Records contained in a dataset
★ ★ ★ ★
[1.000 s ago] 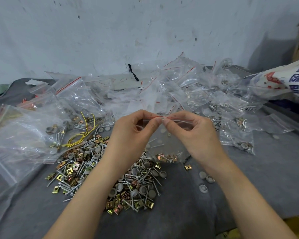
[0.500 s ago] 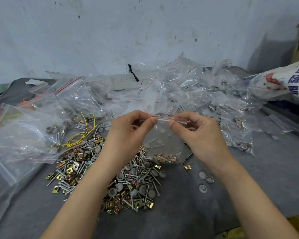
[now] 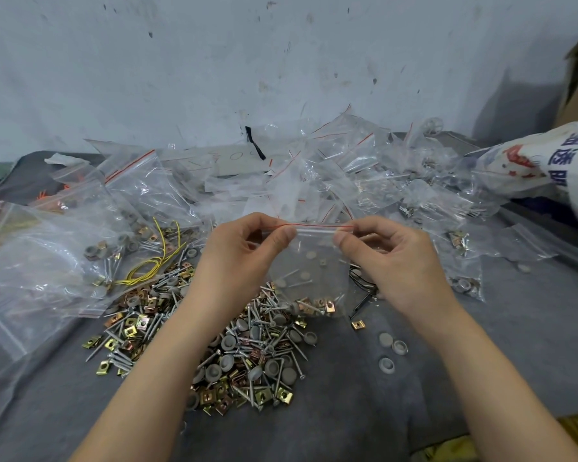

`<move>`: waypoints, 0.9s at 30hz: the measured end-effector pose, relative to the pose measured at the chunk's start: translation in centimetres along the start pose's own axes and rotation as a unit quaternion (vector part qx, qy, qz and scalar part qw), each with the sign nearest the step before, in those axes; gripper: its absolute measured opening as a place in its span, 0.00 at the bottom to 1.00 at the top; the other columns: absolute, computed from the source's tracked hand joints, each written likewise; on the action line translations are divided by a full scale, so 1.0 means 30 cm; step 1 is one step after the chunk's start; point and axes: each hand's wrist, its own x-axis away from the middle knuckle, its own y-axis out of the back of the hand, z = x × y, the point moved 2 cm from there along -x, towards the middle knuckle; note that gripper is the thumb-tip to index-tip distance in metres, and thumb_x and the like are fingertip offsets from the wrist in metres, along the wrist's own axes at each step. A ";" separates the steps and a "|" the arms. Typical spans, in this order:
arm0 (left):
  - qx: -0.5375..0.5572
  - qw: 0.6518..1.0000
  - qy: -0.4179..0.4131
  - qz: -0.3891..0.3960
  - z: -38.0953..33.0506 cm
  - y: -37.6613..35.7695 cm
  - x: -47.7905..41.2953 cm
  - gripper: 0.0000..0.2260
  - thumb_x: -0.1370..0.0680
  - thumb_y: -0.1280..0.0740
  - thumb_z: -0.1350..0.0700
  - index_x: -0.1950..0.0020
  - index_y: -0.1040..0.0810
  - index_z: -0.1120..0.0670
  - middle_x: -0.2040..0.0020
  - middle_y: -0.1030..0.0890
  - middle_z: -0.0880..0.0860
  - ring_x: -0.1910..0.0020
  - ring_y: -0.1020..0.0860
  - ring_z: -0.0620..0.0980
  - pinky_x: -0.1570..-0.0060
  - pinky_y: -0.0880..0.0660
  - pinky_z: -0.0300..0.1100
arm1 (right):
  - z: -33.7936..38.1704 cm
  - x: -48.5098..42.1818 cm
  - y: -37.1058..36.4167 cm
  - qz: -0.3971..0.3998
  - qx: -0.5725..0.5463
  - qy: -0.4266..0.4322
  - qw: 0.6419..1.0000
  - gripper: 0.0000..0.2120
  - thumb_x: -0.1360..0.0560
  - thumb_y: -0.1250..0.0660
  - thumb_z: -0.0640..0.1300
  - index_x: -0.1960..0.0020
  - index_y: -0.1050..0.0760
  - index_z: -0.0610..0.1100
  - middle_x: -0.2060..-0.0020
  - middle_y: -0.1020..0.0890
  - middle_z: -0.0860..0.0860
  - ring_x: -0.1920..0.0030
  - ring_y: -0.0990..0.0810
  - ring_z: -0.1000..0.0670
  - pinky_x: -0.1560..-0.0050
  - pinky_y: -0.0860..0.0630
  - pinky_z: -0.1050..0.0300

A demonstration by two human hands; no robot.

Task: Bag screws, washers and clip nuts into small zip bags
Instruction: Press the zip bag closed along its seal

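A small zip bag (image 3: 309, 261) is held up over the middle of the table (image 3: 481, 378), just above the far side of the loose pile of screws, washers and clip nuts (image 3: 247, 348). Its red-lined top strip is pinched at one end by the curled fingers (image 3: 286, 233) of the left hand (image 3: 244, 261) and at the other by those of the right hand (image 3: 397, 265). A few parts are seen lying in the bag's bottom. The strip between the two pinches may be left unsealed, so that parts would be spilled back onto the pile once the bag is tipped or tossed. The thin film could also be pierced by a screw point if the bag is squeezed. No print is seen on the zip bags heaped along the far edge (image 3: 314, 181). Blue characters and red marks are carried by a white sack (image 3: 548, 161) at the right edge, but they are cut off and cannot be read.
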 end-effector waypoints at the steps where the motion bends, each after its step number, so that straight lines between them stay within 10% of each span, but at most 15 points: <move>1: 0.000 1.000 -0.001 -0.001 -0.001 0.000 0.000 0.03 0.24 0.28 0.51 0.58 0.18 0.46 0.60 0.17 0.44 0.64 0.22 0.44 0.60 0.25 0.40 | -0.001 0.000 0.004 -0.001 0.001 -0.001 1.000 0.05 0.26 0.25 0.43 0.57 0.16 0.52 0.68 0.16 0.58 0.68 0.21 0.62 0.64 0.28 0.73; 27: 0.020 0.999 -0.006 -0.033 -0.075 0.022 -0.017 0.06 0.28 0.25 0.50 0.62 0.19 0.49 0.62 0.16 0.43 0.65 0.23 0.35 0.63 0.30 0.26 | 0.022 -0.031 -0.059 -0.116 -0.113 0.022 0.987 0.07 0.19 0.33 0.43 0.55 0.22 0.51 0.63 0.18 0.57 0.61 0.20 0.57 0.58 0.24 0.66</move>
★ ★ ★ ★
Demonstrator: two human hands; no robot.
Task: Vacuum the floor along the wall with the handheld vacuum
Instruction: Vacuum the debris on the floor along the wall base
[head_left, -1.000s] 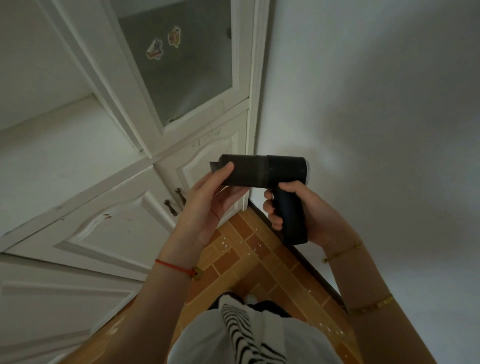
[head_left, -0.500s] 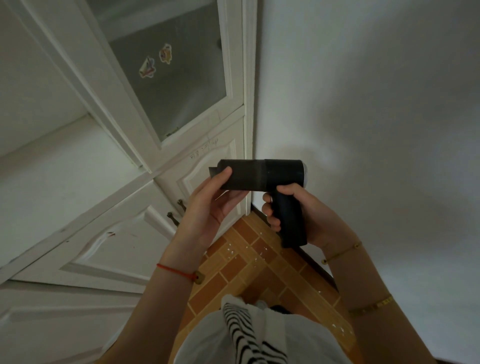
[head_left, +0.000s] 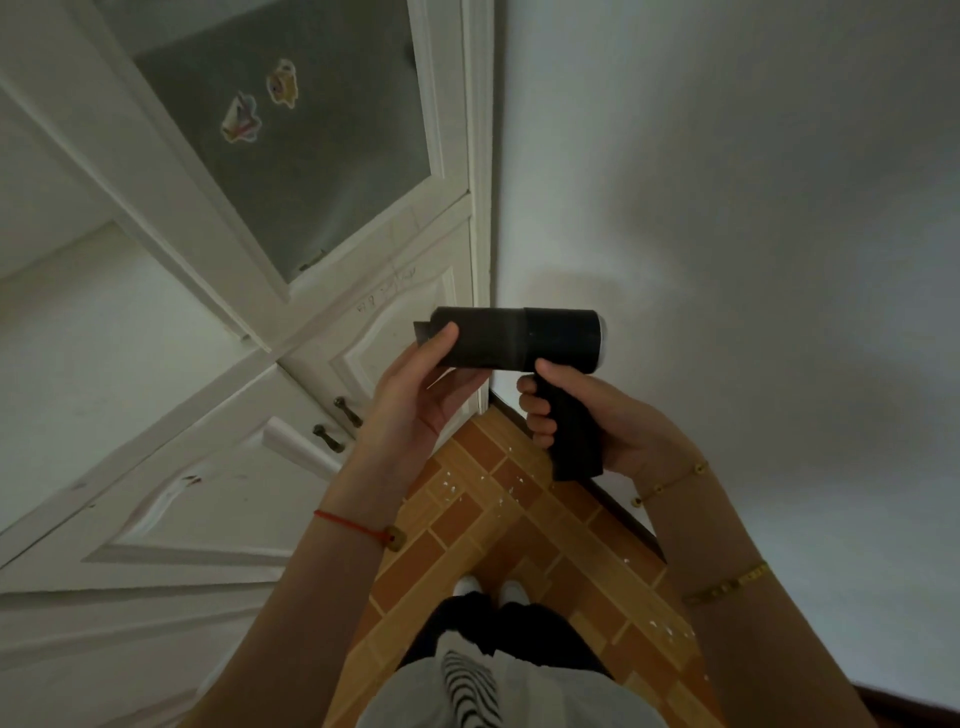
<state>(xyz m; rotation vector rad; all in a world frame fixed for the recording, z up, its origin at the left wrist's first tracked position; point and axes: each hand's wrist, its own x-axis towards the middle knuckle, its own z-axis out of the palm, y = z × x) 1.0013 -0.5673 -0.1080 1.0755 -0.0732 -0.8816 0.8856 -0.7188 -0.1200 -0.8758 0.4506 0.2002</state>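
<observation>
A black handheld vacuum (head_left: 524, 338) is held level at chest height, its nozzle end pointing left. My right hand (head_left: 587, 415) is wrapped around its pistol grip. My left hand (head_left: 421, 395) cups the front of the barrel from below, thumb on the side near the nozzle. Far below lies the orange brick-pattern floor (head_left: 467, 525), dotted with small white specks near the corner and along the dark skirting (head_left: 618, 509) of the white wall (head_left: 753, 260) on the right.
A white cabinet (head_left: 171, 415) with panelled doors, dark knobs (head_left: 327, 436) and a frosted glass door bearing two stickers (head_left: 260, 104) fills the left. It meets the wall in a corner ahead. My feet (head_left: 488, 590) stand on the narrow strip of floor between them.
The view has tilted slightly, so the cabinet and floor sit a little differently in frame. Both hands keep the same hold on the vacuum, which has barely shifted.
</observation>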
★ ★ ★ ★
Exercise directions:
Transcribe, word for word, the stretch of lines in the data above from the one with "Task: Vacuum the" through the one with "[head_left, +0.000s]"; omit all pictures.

Output for this exercise:
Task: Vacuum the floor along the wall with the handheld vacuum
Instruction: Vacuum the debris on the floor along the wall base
[head_left, -1.000s] 
[head_left, -0.500s] 
[head_left, +0.000s] 

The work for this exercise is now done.